To be clear: we are neither advocating for an Armageddon-type scenario nor are we hoping for one. Why would we? But what keeps us up late at night, and if you are an habitue of our quarterly Outlooks you know we have had this feeling for some time, is that risky assets have lost their ability to price-in the concept of uncertainty, of which nowadays the world is (unfortunately) full of. Admittedly, any uncertainty becomes a certainty at one point, it reveals itself, unleashing the outcomes following its transformation. Such outcomes do not necessarily have to be hostile. But the more uncertainties you face, the higher the probability one or more of these turn out to be unfriendly.

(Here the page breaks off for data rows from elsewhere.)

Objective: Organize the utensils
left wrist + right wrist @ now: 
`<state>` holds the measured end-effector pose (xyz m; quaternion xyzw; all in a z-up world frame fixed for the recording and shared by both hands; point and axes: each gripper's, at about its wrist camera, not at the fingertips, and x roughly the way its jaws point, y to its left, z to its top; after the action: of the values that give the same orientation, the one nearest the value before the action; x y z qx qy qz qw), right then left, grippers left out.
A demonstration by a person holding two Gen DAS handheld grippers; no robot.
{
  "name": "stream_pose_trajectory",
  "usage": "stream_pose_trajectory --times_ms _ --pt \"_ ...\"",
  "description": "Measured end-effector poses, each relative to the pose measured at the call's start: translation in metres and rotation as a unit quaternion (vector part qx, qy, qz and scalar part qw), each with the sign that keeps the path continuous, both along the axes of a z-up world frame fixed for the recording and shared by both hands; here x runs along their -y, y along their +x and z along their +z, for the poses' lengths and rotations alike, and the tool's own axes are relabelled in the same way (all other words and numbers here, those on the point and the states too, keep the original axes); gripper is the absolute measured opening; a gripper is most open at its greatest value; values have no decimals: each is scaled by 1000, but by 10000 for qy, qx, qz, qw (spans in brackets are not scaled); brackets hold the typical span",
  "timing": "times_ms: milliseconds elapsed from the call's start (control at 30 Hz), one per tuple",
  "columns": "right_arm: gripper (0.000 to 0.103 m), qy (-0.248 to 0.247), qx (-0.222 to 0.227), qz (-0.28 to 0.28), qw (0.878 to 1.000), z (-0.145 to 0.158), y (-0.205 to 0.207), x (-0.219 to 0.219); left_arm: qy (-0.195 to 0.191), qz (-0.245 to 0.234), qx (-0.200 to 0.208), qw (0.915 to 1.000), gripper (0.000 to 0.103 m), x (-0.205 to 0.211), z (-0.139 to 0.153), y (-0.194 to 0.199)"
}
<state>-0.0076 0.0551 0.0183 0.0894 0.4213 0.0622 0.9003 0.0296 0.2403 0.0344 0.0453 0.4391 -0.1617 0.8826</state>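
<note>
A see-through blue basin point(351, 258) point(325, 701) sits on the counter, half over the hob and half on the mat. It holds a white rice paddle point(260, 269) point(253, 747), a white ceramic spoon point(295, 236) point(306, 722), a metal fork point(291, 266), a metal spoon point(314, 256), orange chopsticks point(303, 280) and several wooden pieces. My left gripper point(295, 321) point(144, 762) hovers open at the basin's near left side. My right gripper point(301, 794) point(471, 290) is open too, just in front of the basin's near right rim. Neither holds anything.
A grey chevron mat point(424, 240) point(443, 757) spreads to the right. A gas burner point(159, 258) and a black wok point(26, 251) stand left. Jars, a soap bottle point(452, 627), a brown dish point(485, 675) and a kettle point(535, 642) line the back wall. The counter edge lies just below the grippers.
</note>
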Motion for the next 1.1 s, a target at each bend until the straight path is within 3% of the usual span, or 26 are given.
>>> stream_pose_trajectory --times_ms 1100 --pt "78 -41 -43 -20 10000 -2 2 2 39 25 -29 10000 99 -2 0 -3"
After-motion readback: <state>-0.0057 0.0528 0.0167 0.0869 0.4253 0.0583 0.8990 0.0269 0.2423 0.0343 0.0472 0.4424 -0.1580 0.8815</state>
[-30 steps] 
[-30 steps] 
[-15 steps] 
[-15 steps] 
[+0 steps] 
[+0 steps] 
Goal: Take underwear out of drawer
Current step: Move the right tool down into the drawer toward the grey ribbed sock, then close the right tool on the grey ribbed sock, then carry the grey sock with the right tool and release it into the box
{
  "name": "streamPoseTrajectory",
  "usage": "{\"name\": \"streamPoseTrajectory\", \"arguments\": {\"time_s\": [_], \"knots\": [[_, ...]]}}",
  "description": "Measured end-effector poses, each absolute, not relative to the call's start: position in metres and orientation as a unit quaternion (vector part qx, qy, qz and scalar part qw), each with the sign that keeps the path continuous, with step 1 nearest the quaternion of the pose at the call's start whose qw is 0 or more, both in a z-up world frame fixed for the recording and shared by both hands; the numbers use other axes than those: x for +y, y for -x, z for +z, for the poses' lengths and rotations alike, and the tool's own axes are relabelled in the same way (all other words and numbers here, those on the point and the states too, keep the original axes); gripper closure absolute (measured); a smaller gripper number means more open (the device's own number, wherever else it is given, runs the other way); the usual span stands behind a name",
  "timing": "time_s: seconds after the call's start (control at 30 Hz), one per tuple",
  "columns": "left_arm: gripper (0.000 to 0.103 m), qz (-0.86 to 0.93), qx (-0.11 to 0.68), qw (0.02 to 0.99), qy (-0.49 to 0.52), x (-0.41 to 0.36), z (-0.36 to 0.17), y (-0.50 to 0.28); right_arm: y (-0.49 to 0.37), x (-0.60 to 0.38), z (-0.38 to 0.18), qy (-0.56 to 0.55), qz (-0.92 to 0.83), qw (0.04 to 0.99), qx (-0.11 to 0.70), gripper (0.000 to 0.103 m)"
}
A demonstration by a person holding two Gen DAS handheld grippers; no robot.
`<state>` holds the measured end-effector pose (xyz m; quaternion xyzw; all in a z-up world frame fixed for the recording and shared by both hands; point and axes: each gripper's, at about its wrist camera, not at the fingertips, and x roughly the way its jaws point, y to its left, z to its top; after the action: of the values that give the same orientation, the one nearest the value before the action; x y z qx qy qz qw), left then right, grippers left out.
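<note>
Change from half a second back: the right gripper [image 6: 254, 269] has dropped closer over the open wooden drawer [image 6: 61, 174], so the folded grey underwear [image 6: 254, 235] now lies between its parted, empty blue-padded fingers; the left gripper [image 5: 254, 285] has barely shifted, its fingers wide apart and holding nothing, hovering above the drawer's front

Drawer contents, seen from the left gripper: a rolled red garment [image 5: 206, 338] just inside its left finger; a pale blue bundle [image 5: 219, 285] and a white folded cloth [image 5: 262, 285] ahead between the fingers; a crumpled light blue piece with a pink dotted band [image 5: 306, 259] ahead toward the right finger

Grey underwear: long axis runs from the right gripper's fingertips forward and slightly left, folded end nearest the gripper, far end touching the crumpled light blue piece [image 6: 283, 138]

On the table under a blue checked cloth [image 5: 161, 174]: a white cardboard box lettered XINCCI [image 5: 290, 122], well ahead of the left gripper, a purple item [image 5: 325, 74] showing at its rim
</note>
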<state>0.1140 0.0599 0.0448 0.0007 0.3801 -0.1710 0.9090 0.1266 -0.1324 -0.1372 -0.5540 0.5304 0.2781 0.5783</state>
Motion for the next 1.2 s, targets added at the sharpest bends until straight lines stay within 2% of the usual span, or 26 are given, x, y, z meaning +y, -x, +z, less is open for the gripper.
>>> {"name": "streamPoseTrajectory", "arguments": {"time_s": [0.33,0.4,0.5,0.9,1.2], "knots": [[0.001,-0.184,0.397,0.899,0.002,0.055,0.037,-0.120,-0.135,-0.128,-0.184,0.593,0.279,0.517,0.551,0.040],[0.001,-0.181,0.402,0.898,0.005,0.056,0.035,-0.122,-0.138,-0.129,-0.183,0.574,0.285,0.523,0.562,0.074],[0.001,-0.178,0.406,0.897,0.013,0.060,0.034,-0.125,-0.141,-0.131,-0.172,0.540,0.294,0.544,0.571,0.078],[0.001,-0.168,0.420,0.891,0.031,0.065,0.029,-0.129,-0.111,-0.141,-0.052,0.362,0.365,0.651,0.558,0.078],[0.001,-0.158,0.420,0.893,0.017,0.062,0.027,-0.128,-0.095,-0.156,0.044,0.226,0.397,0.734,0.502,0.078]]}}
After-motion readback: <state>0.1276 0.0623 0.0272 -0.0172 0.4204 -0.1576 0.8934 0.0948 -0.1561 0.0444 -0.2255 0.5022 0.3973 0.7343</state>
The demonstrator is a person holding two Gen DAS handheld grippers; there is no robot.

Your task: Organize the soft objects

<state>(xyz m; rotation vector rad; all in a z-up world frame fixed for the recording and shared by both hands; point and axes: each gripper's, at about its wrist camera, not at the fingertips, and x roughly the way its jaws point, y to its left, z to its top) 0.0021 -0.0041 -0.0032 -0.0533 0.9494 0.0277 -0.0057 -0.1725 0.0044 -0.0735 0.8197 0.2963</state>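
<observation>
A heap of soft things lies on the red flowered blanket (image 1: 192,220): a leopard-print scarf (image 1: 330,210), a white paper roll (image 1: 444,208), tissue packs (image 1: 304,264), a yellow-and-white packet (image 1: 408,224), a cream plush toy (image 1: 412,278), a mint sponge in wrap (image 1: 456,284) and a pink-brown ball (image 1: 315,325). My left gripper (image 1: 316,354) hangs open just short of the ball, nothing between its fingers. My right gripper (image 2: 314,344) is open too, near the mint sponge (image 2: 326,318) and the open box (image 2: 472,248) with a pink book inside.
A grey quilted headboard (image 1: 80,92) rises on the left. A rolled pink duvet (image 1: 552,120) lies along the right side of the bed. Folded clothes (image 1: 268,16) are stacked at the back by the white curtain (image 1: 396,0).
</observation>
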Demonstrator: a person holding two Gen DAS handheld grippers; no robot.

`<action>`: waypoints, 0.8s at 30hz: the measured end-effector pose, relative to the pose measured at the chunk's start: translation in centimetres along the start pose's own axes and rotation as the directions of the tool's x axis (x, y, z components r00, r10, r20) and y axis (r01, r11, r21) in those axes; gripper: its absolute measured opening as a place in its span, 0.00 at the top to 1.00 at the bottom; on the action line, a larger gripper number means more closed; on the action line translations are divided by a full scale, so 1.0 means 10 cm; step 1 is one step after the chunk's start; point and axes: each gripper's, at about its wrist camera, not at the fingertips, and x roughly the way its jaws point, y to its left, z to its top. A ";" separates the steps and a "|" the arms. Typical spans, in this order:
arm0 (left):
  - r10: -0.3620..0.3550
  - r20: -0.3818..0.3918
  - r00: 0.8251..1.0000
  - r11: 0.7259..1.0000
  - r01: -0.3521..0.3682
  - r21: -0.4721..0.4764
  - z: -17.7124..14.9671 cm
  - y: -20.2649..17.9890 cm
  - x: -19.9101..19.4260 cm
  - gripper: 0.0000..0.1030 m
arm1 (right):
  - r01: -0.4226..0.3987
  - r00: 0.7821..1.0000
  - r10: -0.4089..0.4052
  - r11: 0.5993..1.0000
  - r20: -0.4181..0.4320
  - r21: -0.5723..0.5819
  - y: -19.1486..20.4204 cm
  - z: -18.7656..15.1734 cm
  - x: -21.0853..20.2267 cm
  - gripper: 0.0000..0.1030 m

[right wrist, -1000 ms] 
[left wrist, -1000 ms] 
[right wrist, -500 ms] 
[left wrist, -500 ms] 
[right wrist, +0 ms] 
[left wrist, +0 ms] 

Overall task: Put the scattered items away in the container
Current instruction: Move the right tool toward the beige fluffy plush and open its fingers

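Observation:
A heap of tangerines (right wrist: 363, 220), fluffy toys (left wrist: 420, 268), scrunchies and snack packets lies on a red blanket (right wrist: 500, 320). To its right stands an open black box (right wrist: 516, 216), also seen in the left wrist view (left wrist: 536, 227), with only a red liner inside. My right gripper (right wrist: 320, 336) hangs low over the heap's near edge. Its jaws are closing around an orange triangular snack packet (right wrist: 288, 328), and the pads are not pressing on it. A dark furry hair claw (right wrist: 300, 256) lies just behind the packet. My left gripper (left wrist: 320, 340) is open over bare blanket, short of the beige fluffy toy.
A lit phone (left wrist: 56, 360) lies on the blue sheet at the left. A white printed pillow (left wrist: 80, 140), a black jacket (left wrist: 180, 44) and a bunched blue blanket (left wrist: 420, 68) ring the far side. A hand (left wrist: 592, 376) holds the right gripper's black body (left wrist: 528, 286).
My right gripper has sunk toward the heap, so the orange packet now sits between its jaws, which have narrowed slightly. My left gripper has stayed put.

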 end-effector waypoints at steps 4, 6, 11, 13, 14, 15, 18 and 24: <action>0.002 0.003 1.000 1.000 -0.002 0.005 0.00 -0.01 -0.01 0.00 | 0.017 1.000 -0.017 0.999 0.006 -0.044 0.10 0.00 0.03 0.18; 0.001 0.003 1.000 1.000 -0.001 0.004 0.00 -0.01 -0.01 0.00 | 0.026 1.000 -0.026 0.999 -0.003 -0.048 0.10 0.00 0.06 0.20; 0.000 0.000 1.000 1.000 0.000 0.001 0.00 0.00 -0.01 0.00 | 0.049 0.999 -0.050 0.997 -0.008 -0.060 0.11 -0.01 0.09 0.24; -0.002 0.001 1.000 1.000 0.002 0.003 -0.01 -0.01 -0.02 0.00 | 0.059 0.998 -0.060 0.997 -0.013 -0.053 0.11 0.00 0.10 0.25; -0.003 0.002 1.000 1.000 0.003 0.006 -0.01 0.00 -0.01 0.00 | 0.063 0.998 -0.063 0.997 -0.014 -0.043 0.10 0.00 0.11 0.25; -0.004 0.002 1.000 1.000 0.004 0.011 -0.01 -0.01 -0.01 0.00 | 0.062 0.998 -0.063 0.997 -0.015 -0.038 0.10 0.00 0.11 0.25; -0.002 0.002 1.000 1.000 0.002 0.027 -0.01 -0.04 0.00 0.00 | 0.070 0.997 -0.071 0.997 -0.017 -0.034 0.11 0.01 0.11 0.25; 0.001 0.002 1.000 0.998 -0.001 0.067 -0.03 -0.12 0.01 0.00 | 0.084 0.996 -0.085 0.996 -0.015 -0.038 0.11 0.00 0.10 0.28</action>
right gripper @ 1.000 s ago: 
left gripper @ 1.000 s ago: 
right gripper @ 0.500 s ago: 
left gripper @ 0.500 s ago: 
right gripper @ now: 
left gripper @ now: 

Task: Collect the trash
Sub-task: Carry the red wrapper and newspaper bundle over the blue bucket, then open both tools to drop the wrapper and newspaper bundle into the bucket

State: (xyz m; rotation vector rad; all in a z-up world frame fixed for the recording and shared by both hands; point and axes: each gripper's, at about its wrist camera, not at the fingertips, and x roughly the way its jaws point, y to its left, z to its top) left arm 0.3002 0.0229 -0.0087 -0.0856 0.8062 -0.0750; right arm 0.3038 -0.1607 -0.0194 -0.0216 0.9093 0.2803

At the time of writing, putting on a happy face, as the Joker used to say, is a daunting task. Global economies battling with slowing growth and high inflation, controversial elections in major developed countries, multiple geopolitical instabilities (this is a euphemism, I am trying to downplay the risk to avoid being dubbed a perma-pessimist, because the reality is we are facing two wars occurring simultaneously), real estate cracks, high equity valuations, … but all we look for is whether the Federal Reserve (FED) will cut rates, and by how much. (As if the FED could save everyone from everything.) We are so obsessed on what the next move will be, that we spend time scrutinizing the exact words that are being used in the minutes of the Federal Open Market Committee (FOMC) meeting, or during more general interviews, that we lose sight of the fact that they (i.e. the FOMC members) are humans too and do not have much more predictive power than we (i.e. investors) do. I believe by now we have had multiple proofs of their inability to forecast where the economy is heading to. Hence, one more reason to start pricing the fact that something may go wrong.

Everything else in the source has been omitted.